Ils secouèrent la tête.
À rien, non.
Je n'en croyais pas un mot. Marion semblait trop détendue sur le matelas, pour une fille que l'on venait de poignarder une bonne dizaine de fois et dont le haut du crâne était littéralement défoncé.
Et la police ? dis-je.
On vient de l'appeler justement, répondit l'homme au peignoir. Elle devrait plus tarder.
J'acquiesçai, puis fermai la porte et m'approchai du cadavre. J'avais cinq minutes devant moi, peut-être dix.
Les mains de la fille étaient froides et rigides. Ça faisait bien plus de deux heures qu'elle était là déjà. Au minimum. Et personne n'avait rien entendu ? Je jetai un rapide coup d'œil dans la chambre. Ni couteau, ni objet contondant qui aurait pu expliquer les blessures infligées à la tête. Nada. Seuls quelques éclats de cervelle parsemaient le mur, un mètre au-dessus de la fille. On l'avait sans doute poignardée d'abord et assommée ensuite. Des voisins délicats l'avaient in fine allongée sur le lit.
Marion était nue. Et même si je me souvenais à présent d'une fille plutôt élégante, que j'avais croisée quelquefois chez Oly, la vision de ce corps blanc, sans vie, affreusement mutilé me donnait envie de vomir. À cinq heures et demie du mat' ce n'est pas forcément la vision que l'on aimerait avoir... J'avais compté onze plaies au niveau de l'abdomen, dont trois dans la région du cœur qui pouvaient avoir été mortelles. Sans compter celles que je ne pouvais pas distinguer. Dans le dos. Et celles aux bras, synonymes de défense. Le type s'était véritablement acharné... Marion, de surcroît, s'était faite violée. Ça ne faisait pas un pli. Et là encore j'avais du mal à croire qu'aucun bruit n'avait traversé les cloisons. On vivait vraiment dans un monde de lâches ! Ils étaient fortiches pour monter la garde, une fois le crime passé. Mais ils étaient où, les deux charlots à la porte, lorsque Marion avait appelé au secours ? Sous leur couette. Blottis, calfeutrés.
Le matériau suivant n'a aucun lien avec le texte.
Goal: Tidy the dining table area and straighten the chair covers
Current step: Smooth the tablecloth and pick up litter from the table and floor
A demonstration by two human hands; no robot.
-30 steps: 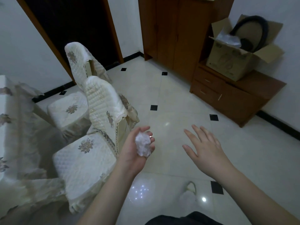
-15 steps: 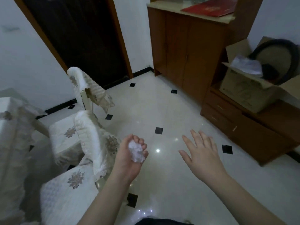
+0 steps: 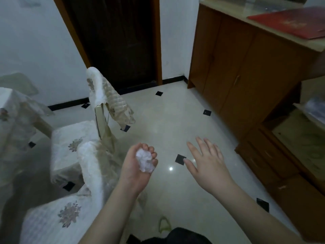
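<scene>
A crumpled white tissue wad (image 3: 145, 162) sits in the left hand (image 3: 136, 169), fingers curled round it in a closed grip, held above the tiled floor (image 3: 167, 120) just right of the near chair cover (image 3: 91, 173). The right hand (image 3: 209, 164) hovers nearby, fingers spread, holding nothing. A far chair cover (image 3: 105, 95) hangs rumpled; the cloth-draped bench (image 3: 12, 117) stands left, a wooden cabinet (image 3: 246, 59) right

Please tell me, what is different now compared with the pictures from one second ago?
Mainly the view lifted: the cabinet top with the red folder came into sight and the chairs slid lower left. Nothing was picked up or released. The left hand still grips the crumpled tissue; the right hand stays open and empty.
</scene>
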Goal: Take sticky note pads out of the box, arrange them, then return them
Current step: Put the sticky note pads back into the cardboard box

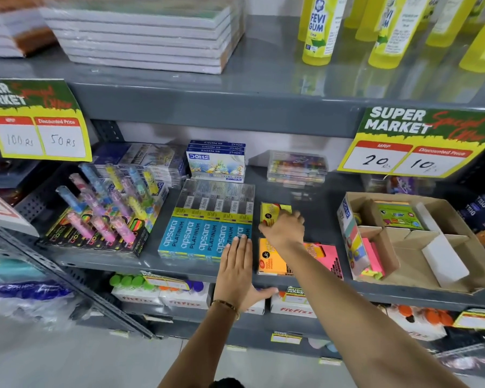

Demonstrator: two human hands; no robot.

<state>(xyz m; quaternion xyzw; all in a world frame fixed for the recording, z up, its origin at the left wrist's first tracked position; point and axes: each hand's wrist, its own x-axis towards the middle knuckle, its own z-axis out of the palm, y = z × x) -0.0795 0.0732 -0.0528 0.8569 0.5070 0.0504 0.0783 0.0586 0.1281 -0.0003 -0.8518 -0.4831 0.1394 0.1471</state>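
The shelf (314,197) is grey painted metal, smooth and faintly glossy, with dim reflections of the goods on it. The box (420,247) is plain brown cardboard, matt and rough at its cut edges. The yellow pad (272,211), orange pad (270,259) and pink pad (326,256) are paper in shiny clear wrap. The pencil packs (207,236) sit under glossy clear plastic that catches the light. The glue bottles (319,32) are smooth yellow plastic. The price cards (415,141) are glossy printed paper.
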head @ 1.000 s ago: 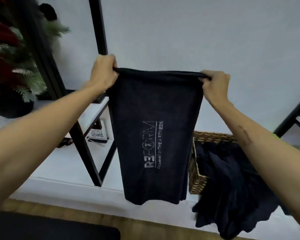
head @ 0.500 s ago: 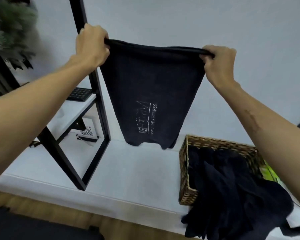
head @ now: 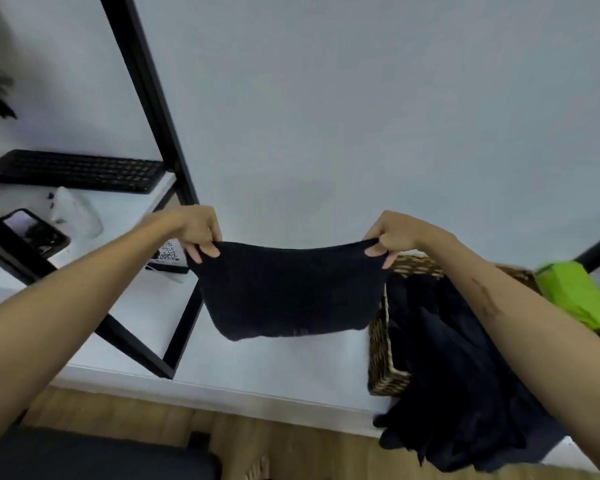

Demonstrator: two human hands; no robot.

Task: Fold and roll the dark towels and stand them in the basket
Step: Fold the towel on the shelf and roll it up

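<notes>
left hand (head: 198, 233), right hand (head: 392, 237), pinching towel (head: 288, 292) corners, seemingly taut

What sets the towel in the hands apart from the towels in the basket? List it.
The held towel is stretched between the left hand and right hand, hanging above the white surface; the heaped towels lie loose in the wicker basket.
The held towel hangs fairly flat; the heaped towels are crumpled and spill over the basket's near side.
Both are dark fabric.
</notes>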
J'ouvris un placard, puis un autre... Peu de vêtements, tout était en ordre. Sur le bureau, près de la fenêtre, quelques livres de psycho et deux classeurs. Marion était étudiante, à l'université René Descartes, Paris V. Sa licence était au bout de l'année. Sans elle.
Peu de photos, aussi. Une fillette sur une plage. Une enfant dans les bras de son père. Elle, peut-être...
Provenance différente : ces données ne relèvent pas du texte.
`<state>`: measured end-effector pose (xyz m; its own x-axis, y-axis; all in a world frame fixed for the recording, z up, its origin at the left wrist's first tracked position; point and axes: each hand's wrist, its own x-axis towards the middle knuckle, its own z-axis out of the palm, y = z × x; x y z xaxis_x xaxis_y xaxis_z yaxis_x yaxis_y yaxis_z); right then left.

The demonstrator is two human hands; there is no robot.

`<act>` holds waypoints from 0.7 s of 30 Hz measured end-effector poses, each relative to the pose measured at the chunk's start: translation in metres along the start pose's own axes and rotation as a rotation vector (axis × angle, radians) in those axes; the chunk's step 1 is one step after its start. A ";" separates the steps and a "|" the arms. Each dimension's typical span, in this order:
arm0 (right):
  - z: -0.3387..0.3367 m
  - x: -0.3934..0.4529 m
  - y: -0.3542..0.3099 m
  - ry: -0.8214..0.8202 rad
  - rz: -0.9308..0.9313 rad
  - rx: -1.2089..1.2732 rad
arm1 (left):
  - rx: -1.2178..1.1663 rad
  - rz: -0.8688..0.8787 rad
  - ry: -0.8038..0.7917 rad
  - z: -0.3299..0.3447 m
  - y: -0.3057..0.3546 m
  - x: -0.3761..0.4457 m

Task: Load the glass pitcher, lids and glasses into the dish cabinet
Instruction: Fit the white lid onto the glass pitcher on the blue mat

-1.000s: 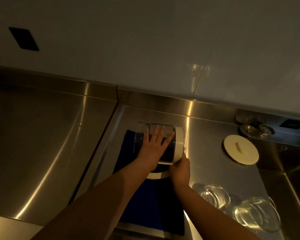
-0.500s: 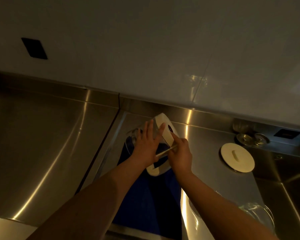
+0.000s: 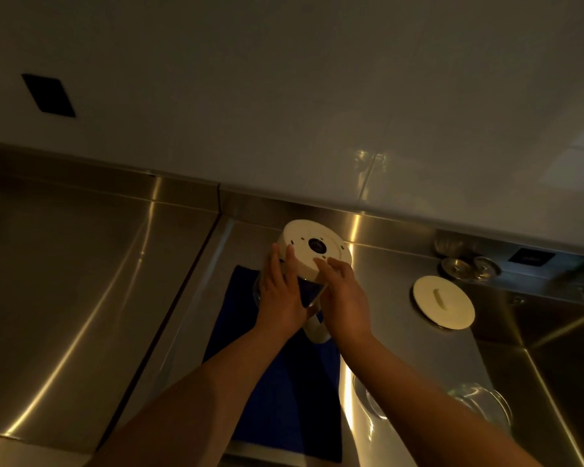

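Note:
The glass pitcher (image 3: 314, 246) is lifted above the blue cloth (image 3: 284, 399) and tipped so that its round white base faces me. My left hand (image 3: 280, 294) lies against the left side of its clear body with the fingers stretched up toward the base. My right hand (image 3: 346, 298) grips the right side, fingers curled at the base rim; a white handle part shows below it. A round white lid (image 3: 444, 303) lies flat on the steel counter to the right. Two clear glasses (image 3: 479, 399) sit at the lower right, one partly behind my right forearm.
The steel counter (image 3: 81, 298) runs left and right under a white tiled wall. Small metal and glass pieces (image 3: 469, 266) stand at the back right. A sink basin (image 3: 570, 365) drops away at the far right. A dark wall plate (image 3: 48, 95) is at upper left.
The pitcher has been raised off the cloth and rotated, so its white base now points up toward me. Both hands moved up and back with it.

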<state>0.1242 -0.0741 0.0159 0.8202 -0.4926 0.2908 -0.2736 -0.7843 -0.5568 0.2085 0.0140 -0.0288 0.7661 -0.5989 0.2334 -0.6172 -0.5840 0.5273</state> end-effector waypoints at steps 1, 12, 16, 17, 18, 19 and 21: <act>0.000 0.000 0.000 -0.009 -0.010 -0.015 | -0.025 -0.005 0.014 0.002 0.000 -0.001; 0.020 -0.005 -0.006 -0.136 -0.027 -0.054 | -0.091 -0.112 0.023 0.017 -0.016 -0.017; 0.030 -0.011 -0.009 -0.145 -0.090 -0.156 | -0.140 -0.148 0.024 0.016 -0.023 -0.022; 0.033 -0.012 -0.010 -0.157 -0.094 -0.168 | -0.149 -0.155 0.024 0.015 -0.025 -0.022; 0.035 -0.013 -0.011 -0.166 -0.098 -0.180 | -0.151 -0.162 0.024 0.015 -0.027 -0.023; 0.038 -0.015 -0.012 -0.171 -0.100 -0.185 | -0.150 -0.165 0.024 0.014 -0.029 -0.023; 0.041 -0.017 -0.011 -0.171 -0.099 -0.180 | -0.144 -0.156 0.015 0.012 -0.034 -0.023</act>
<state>0.1341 -0.0414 -0.0151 0.9165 -0.3507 0.1926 -0.2597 -0.8876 -0.3805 0.2093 0.0409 -0.0617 0.8537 -0.4984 0.1509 -0.4592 -0.5839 0.6694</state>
Des pas se firent entendre du couloir. Les flics, certainement. Juste le temps d'attraper un cadre dans lequel on apercevait Marion, assise, un bouquin à la main, et de le planquer dans la poche intérieure de mon imper. La porte s'ouvrit.
Putain, Mars, c'est toi ! Mais qu'est-ce que tu fous là ?!
Le type qui venait de m'aboyer dessus s'appelait Julien Picone. Lieutenant Picone. Un sale con, comme on en fait plus. On avait bossé ensemble autrefois. À l'époque où j'appartenais à la Grande Maison. C'était une autre vie. Il y a longtemps.
Olympe, ma grand-mère, habite l'immeuble.